Like most people, I don't take well to rejection. Those few dismissals of my manuscript had me reeling, and after I thoroughly wore out my partner with long-winded descriptions of how complicated querying is, I realized that I needed a support system. I needed other writers. So I headed off to Twitter to see who all was out there, and if anyone was in the same boat as me.

[GIF: Man on telephone in space with text "Is there anybody out there?"]
And hoo boy were there a lot of people in this boat.

So many other people were writing and querying and struggling just like me. Some fellow writers were just getting started, and others had been querying for 10+ years without success. I began commiserating with them on how hard querying was, and congratulating them when things picked up. At last, I had found my people. I finally wasn’t alone in all of this.

As rejections trickled in or never arrived at all, I slowly revised my manuscript, having learned that 170,000 words is far too many for a YA fantasy (in case you're wondering, try to keep YA fantasy to 100,000 or less). And as I worked to reduce my word count, I started to wonder how I could get feedback on my work. I mean, I thought it was perfect, but clearly the agents I'd queried so far didn't agree. It seemed too scary to reach out to complete strangers and ask them to read my writing, pretty-please. But the thought of asking my friends and family was even scarier. So, strangers it was.

Through Writer Twitter, I came across something called #CPMatch or CP Matchmaker. I'd never heard of CP, had no idea what it stood for, and was immediately curious. After visiting the site and reading a bit about the event – in a nutshell, writers can pitch their works-in-progress to other writers who may be interested in being critique partners, better known as CPs (not to be confused with CPS) – I wrote up a few tweets about my manuscript and posted them.

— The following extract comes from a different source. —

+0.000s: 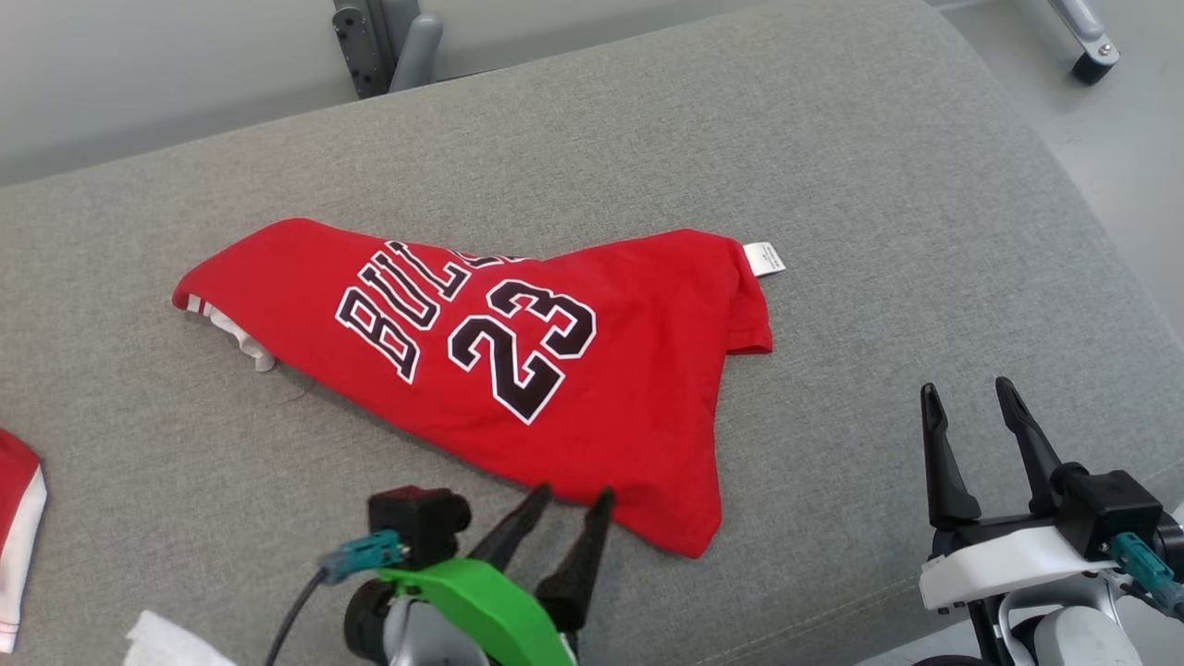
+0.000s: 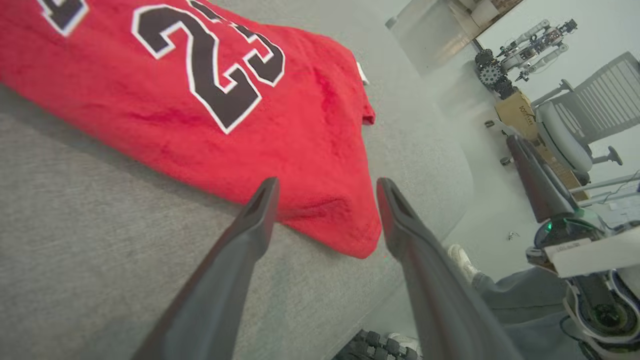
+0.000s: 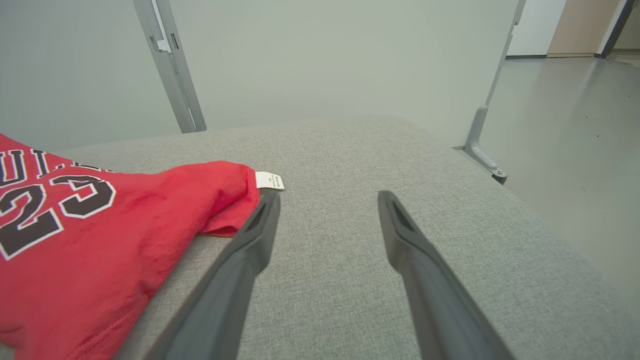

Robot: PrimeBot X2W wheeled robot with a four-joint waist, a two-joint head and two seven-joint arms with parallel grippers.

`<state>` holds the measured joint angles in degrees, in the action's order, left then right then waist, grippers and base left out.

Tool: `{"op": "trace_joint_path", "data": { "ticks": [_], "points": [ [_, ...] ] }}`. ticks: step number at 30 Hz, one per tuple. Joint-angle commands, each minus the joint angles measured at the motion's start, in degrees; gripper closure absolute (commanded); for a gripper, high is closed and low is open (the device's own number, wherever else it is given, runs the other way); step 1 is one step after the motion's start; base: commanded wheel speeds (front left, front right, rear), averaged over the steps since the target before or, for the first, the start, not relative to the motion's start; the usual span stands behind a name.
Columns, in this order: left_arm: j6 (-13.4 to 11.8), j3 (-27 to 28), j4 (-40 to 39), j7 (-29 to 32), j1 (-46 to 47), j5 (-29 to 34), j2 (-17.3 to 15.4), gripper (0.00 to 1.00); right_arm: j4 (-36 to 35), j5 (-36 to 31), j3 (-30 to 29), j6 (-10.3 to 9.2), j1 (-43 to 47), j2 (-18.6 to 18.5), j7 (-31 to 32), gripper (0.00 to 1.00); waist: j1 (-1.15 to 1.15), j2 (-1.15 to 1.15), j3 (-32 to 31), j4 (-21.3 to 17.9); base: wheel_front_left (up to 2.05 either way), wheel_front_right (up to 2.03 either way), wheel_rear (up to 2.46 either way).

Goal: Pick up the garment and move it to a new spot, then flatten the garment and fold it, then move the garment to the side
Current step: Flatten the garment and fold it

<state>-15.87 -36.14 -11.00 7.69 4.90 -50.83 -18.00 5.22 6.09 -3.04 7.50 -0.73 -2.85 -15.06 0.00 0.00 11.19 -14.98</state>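
The garment is a red jersey with black "BULLS 23" lettering, lying crumpled in a rough triangle on the grey cushioned surface; a white label sticks out at its far right corner. My left gripper hovers at the jersey's near edge, open, nothing between its fingers. In the left wrist view the jersey spreads beyond the open left gripper. My right gripper stands open over bare cushion to the jersey's right. The right wrist view has the jersey left of the open right gripper.
Another red and white cloth lies at the cushion's left edge, and a white scrap at the bottom. A grey metal frame stands behind. The left wrist view catches a person's shoes and legs, an office chair and another robot.
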Motion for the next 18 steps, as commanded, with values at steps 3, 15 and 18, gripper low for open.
{"op": "trace_joint_path", "data": {
  "ticks": [3,15,18],
  "points": [
    [3.63,-6.25,3.82,2.18,5.46,3.37,3.36,0.00,-0.25,-0.32,-0.16,-0.02,-1.22,-0.07,-0.19,0.00,0.00,0.00,1.46,0.37,0.00,0.00,0.00],
    [7.20,-11.16,25.63,9.01,26.60,7.52,12.33,0.00,0.43,0.89,2.84,-0.02,-3.53,-0.08,-0.19,0.00,0.00,0.00,3.83,-2.34,0.00,0.00,0.00],
    [7.63,-12.39,32.25,11.18,30.88,8.15,13.37,0.00,0.72,1.47,3.03,-0.02,-3.70,-0.10,-0.19,0.00,0.00,0.00,4.11,-3.68,0.00,0.00,0.00]
  ]
}}
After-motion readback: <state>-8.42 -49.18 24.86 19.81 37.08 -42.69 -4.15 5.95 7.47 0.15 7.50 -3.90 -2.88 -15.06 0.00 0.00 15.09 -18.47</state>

[GIF: Man pressing "Submit" on a computer]
Fortunately, I got a few responses! I exchanged first chapters with about a dozen other writers, and ended up becoming CPs with six of them. Today, I'm still really close with one of my CPs, and I reach out to the others occasionally and keep up with their work. We set up Google Docs with our manuscripts so we could comment on one another’s work and respond to those notes, and on the side we chatted about everything writing-related. After a few months of discussing my plot with my CPs, receiving notes, and bickering about whether that one character was even necessary (which they weren't, my CP was right), I had a pared-down, much more dramatic version of my manuscript. It was almost hard to believe how much my work had changed after just a few more pairs of eyes looked at it.

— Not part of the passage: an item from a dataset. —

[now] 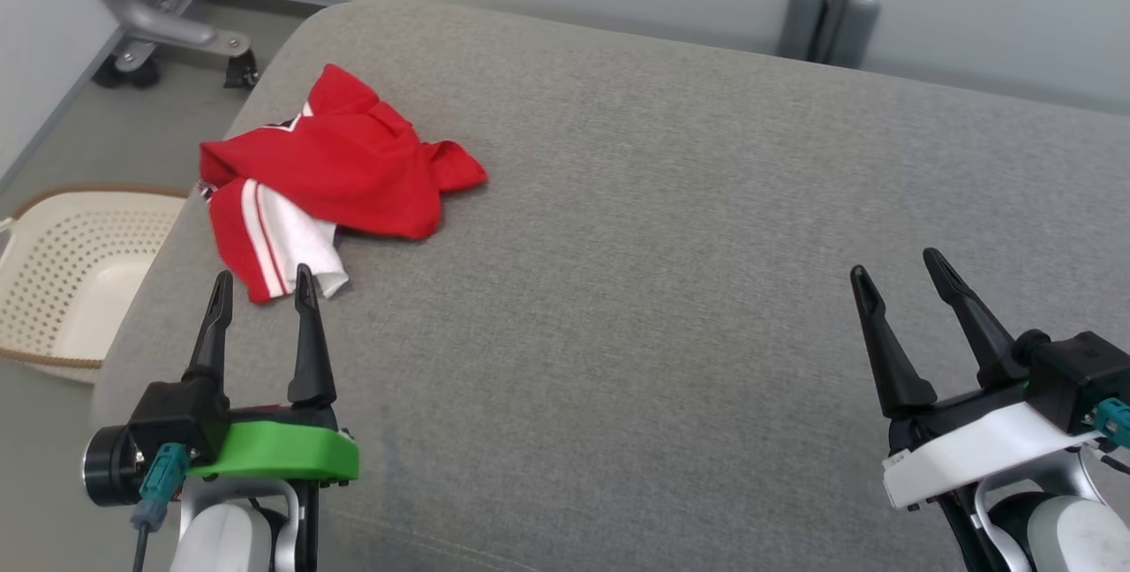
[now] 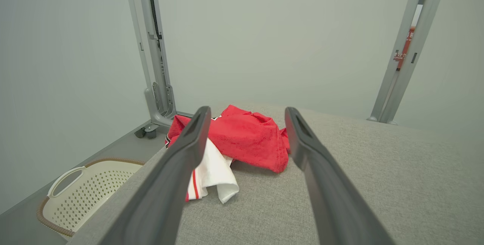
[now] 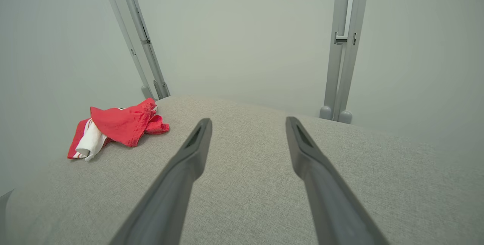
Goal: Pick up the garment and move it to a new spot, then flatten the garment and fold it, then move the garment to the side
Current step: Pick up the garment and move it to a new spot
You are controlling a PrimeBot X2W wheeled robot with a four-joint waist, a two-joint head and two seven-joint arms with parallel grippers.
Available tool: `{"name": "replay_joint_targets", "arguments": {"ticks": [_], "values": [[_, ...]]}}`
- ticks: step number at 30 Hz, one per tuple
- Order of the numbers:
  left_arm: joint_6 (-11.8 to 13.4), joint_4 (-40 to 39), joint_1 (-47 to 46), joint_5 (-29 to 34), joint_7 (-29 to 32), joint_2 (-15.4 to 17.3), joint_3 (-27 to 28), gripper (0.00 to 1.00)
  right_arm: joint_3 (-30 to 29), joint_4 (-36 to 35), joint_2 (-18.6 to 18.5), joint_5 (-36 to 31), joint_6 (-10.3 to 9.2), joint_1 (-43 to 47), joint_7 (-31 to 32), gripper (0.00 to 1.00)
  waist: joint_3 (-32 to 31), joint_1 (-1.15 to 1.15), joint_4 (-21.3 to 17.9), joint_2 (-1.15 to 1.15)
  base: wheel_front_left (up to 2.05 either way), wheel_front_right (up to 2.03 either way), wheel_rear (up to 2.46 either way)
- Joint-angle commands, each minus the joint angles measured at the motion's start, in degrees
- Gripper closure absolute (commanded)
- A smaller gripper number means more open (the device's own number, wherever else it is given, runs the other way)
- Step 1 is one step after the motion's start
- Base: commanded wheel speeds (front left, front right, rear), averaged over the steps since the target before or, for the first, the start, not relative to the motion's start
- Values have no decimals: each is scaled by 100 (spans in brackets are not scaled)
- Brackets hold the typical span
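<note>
Both grippers spread and holding nothing; I see the crumpled red-and-white fabric garment (image 1: 340, 170) lying at the far left of the grey upholstered cushion (image 1: 662, 245).
My left gripper (image 1: 263, 274) hovers with its fingers apart, close to the garment's white striped edge. My right gripper (image 1: 894, 263), fingers likewise apart, sits well away over bare cushion. A cream perforated plastic basket (image 1: 53, 272) stands on the floor beside the cushion's left edge.

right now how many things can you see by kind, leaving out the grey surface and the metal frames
garment: 1
basket: 1
end effectors: 2, the left end effector and the right end effector, both open
total: 4
</note>
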Motion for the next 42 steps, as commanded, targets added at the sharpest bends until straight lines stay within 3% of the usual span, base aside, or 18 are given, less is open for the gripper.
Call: {"name": "replay_joint_targets", "arguments": {"ticks": [1, 8, 15, 21, 31, 38, 39, 40, 41, 42], "values": [[-54, -2, -81, 53, 1, -62, 43, 0, -4, -59, -51, -18, 0, -102, 25, 0, 186, 0, 568, 0, 0, 0, 0], [-205, 117, -156, 87, 1, -251, 210, 0, 25, -216, -139, -12, 0, -214, 171, 0, 394, 0, 857, 0, 0, 0, 0], [-328, 540, -579, -9, 1, -377, 286, 0, 85, -509, -299, -42, 0, -444, 448, 0, 989, 0, 759, 0, 0, 0, 0], [-455, 1574, -1465, -343, 2, -419, 344, 0, 79, -826, -507, -110, 0, -695, 741, 0, 1728, 0, 477, 0, 0, 0, 0], [-782, 4219, -3038, -939, 1, -410, 431, 0, 31, -1061, -707, -130, 0, -1107, 860, 0, 2489, 0, -27, 0, 0, 0, 0], [-902, 4820, -3375, -963, 12, -326, 828, 0, -24, -982, -663, -141, 0, -1145, 754, 0, 2573, 0, -174, 0, 0, 0, 0], [-897, 4816, -3371, -929, 12, -292, 879, 7, -25, -961, -656, -140, 0, -1137, 745, 0, 2554, 0, -182, 0, 0, 0, 0], [-876, 4763, -3346, -884, 13, -252, 961, 90, -32, -939, -646, -141, 0, -1125, 722, 0, 2528, 0, -190, 0, 0, 0, 0], [-859, 4723, -3298, -845, 13, -236, 1009, 100, -34, -917, -636, -146, 0, -1118, 698, 0, 2495, 0, -195, 0, 0, 0, 0], [-844, 4627, -3222, -783, 12, -207, 1095, 100, -33, -883, -622, -146, 0, -1103, 674, 0, 2439, 0, -203, 0, 0, 0, 0]]}}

Not everything with revising was easy, though. Receiving notes, whether it's criticism or compliment, is tough. Nobody wants to delete those words they painstakingly extracted from the depths of their mind. I had to let one CP go because they were only giving me criticism without suggestions on how to make changes. But there was one unexpected benefit that came from receiving so much critique: I became bolder. I began sending off batches of queries, five or six at a time, and keeping meticulous records of everything going on with my query package: 


[Image: Agent spreadsheet]

When I queried an agent, I highlighted their name with yellow in the spreadsheet. If I didn't hear back, or got a "no," I italicized their name and filled in the row with grey. If I got a request for more pages, I highlighted the row with blue. (The colors were just to help me keep track on a more general visual level.) And since a lot of agents will say on their submission page how long their turnaround time is, like "If you don't hear back from me in 6 weeks, I'm not interested," I estimated expected response dates using a time and date calculator. Some agents did take longer than that to respond - I'll get into that in a future post - but for the most part they did reply within that window. 

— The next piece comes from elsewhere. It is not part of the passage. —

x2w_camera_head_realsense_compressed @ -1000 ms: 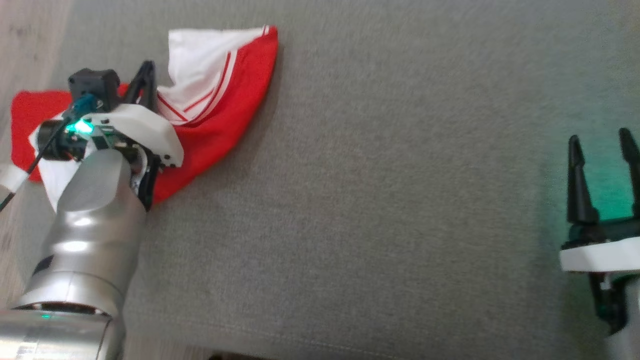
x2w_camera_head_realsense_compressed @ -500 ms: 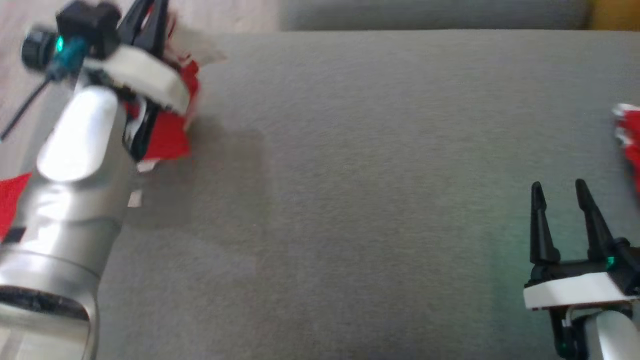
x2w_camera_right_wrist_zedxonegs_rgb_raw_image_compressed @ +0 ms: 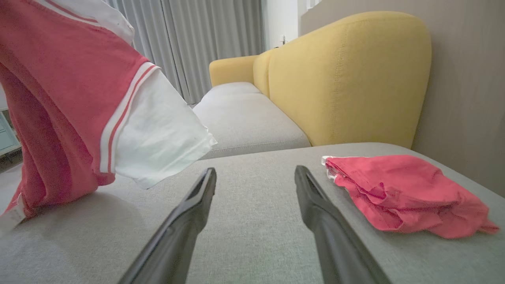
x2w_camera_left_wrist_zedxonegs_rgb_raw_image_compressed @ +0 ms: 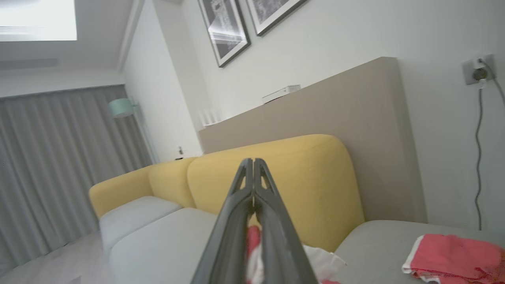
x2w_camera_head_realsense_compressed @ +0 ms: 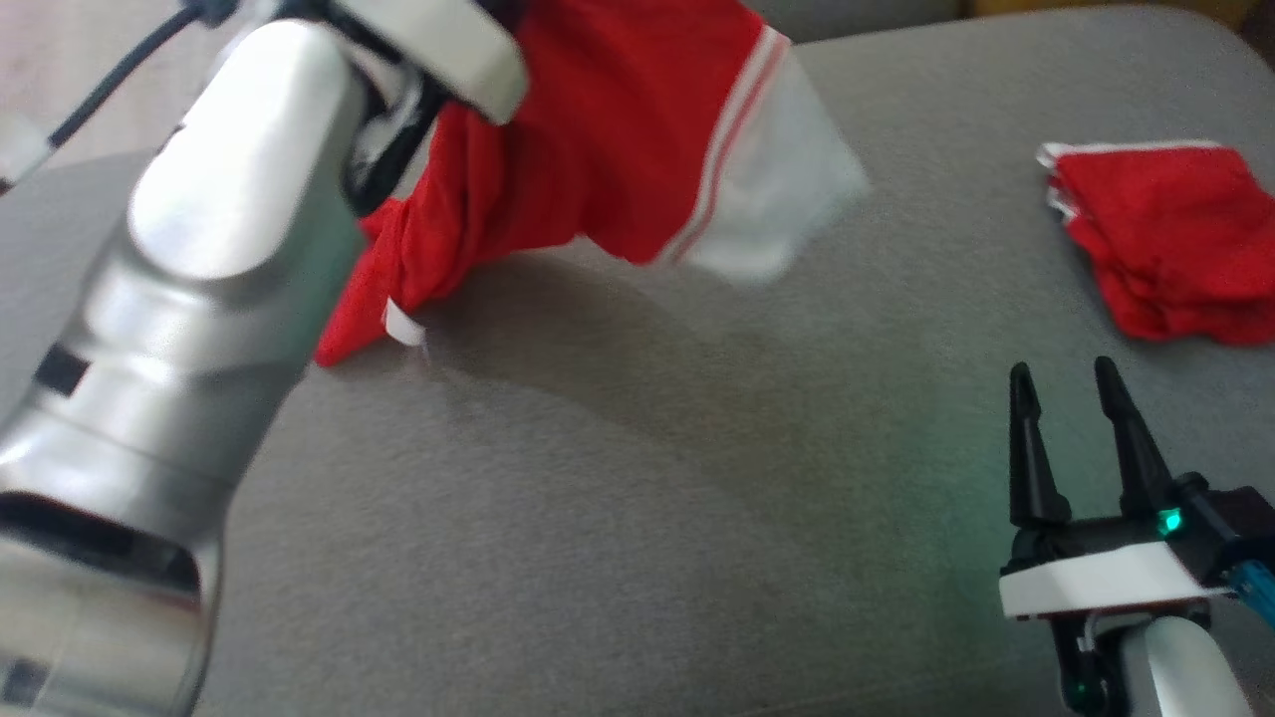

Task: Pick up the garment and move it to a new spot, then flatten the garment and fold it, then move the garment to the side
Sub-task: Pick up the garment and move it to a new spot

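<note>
1. Left gripper clamped on garment, hoisted over grey cushion's left part.
2. Garment hangs roughly vertical, bottom tip touching cushion; white sleeve sticks out rightward.
3. Right gripper spread wide, empty.

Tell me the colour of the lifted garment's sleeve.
The sleeve is white, with red stripes at its seam; best in the right wrist view.

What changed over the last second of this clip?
The left gripper, shut on the red and white garment, has lifted it off the grey cushion; its lower end hangs near the cushion. The head camera shifted too, bringing a folded red pile into view. The right gripper stayed open and empty.
</note>
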`<state>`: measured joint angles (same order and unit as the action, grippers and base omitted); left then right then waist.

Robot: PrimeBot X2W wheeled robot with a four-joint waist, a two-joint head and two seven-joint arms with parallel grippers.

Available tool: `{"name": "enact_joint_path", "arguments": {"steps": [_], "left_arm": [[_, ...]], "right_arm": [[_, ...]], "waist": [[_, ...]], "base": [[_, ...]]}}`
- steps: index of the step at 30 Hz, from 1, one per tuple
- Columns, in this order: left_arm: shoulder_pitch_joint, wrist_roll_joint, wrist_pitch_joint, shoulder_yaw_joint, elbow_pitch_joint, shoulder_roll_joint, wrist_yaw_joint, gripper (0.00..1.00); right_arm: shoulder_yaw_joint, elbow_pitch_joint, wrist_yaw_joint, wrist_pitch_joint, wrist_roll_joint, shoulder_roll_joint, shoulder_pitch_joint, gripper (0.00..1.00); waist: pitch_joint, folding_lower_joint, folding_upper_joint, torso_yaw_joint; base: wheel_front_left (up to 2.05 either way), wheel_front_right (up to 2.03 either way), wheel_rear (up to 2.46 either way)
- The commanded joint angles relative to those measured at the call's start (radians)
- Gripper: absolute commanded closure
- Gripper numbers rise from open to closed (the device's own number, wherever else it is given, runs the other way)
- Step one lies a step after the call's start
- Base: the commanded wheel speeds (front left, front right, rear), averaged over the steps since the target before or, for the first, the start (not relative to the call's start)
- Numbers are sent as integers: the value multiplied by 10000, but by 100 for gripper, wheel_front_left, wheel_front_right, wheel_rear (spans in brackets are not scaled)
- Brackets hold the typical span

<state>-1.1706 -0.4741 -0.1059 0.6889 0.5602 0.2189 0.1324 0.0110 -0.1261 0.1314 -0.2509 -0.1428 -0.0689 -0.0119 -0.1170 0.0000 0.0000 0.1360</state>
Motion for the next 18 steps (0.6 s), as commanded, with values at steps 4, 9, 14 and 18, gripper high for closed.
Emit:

[GIF: David from Schitt's Creek, "I know, it's a lot to process"]
In the meantime, I looked for help from other sources. I applied to several mentorship programs – you know, the kind of thing where an agented or published writer helps you revise your manuscript and query package – but never got a request for more pages. I tried Twitter pitch events, but didn't get many likes. I even attended a writing workshop in my city where you could pitch to agents face-to-face, and though the two agents I pitched to requested my first 50, I never heard back from either of them again. 

As I hit the 8-month mark of querying, I began to lose steam. I had started with my favorite agents, the ones I really wanted to work with, and as a result, by the time my manuscript was in really good shape I was down to the agents I only felt "meh" about. With each revision, my CPs had fewer and fewer notes to give, and while that's obviously the goal, I was running out of ideas for how to make this manuscript attract agents' attention. Though I was still passionate about this project, something was starting to crack – and it wasn't long before that crack became a chasm.

Continued in Chapter IV...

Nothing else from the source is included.